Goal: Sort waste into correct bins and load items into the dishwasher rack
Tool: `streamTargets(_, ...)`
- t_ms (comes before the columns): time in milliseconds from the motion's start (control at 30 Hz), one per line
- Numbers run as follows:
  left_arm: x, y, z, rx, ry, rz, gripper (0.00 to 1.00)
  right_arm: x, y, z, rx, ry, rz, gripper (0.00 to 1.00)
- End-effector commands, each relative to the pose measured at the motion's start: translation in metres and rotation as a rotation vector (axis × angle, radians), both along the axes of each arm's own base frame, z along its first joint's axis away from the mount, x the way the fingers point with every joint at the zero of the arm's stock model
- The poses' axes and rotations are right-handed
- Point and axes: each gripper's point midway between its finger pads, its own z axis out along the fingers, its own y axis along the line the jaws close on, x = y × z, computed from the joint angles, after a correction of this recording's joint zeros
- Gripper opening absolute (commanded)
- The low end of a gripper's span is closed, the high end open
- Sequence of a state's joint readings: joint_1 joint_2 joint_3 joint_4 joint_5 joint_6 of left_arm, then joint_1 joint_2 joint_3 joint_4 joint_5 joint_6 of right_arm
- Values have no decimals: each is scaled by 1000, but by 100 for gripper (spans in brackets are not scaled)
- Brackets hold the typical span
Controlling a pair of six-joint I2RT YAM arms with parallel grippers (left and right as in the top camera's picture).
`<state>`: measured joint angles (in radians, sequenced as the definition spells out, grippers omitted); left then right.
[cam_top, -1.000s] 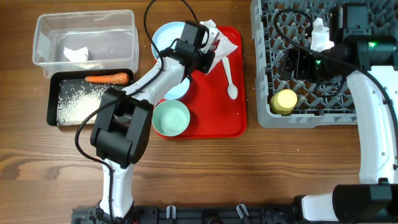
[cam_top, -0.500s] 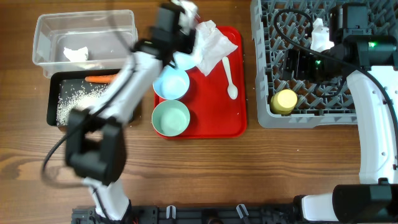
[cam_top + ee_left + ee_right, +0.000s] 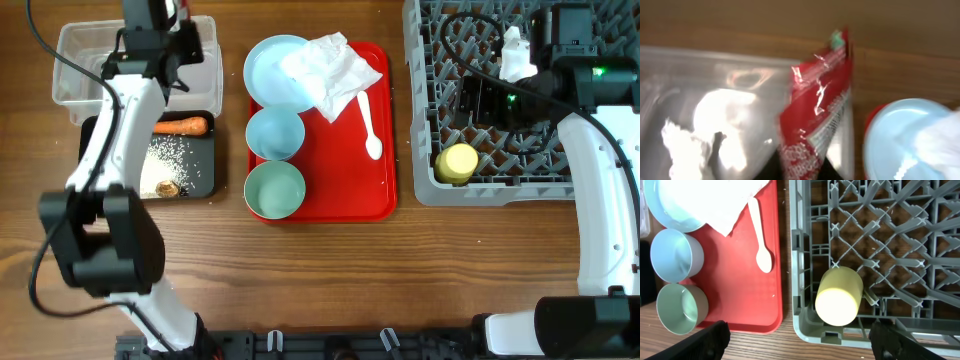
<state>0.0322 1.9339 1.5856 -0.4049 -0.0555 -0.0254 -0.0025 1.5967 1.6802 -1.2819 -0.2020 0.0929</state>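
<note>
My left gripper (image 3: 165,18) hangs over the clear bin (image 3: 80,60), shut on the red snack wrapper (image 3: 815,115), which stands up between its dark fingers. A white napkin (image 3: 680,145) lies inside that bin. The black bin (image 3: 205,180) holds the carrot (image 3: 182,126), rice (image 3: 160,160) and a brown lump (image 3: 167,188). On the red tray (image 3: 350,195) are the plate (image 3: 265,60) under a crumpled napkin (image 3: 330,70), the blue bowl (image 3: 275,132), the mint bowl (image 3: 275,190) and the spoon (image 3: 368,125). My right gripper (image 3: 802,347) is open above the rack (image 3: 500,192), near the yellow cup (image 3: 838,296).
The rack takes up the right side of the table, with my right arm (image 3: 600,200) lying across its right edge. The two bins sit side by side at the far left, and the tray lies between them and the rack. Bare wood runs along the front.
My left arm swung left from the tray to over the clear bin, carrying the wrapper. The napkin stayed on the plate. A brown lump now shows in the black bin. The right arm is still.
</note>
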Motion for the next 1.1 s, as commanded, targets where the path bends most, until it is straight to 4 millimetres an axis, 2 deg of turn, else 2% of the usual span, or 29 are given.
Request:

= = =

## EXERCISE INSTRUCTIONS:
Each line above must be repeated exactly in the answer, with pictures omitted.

## YOUR RESPONSE:
Goal: Sort waste into correct bins and load items into the dishwasher rack
Tool: `streamTargets(_, ...)`
- t_ms (comes before the columns): time in milliseconds from the motion's start (control at 30 Hz), one per line
- Numbers run as follows:
  left_arm: x, y, z, rx, ry, rz, gripper (0.00 to 1.00)
  right_arm: x, y, z, rx, ry, rz, gripper (0.00 to 1.00)
- End-effector commands, each relative to the pose measured at the motion's start: translation in metres and rotation as a rotation vector (axis × angle, radians), both along the axes of each arm's own base frame, z along its first joint's axis away from the mount, x the way the fingers point with every joint at the zero of the arm's stock model
- The poses' axes and rotations are right-handed
- Point and axes: each gripper's point midway between its finger pads, its own z axis out along the fingers, its own y axis along the line the jaws close on, x = y × z, computed from the joint angles, after a correction of this recording's joint zeros
- Gripper opening absolute (commanded)
- The low end of a gripper's span is closed, the high end open
- Sequence of a state's joint readings: joint_1 joint_2 joint_3 joint_4 joint_5 joint_6 of left_arm, then joint_1 joint_2 joint_3 joint_4 joint_5 joint_6 of right_arm
- Values have no decimals: each is scaled by 1000, but by 100 for gripper (spans in brackets are not scaled)
- Brackets hold the typical span
Controlling a pair of six-joint I2RT YAM arms with parallel grippers (left and right as in the top camera's picture).
`<state>`: measured joint angles (in radians, sequenced as the definition spells out, grippers omitted); left then right.
[cam_top, -1.000s] 
[cam_top, -0.500s] 
[cam_top + ee_left + ee_right, +0.000s] 
<state>0.0322 1.9339 1.5856 -0.4049 -0.0555 -0.0254 -0.0025 1.5967 1.6802 -1.2819 -0.2020 0.0929</state>
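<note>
My left gripper (image 3: 165,18) hangs over the clear bin (image 3: 80,60), shut on the red snack wrapper (image 3: 815,115), which stands up between its dark fingers. A white napkin (image 3: 680,145) lies inside that bin. The black bin (image 3: 205,180) holds the carrot (image 3: 182,126), rice (image 3: 160,160) and a brown lump (image 3: 167,188). On the red tray (image 3: 350,195) are the plate (image 3: 265,60) under a crumpled napkin (image 3: 330,70), the blue bowl (image 3: 275,132), the mint bowl (image 3: 275,190) and the spoon (image 3: 368,125). My right gripper (image 3: 802,347) is open above the rack (image 3: 500,192), near the yellow cup (image 3: 838,296).
The rack takes up the right side of the table, with my right arm (image 3: 600,200) lying across its right edge. The two bins sit side by side at the far left, and the tray lies between them and the rack. Bare wood runs along the front.
My left arm swung left from the tray to over the clear bin, carrying the wrapper. The napkin stayed on the plate. A brown lump now shows in the black bin. The right arm is still.
</note>
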Motion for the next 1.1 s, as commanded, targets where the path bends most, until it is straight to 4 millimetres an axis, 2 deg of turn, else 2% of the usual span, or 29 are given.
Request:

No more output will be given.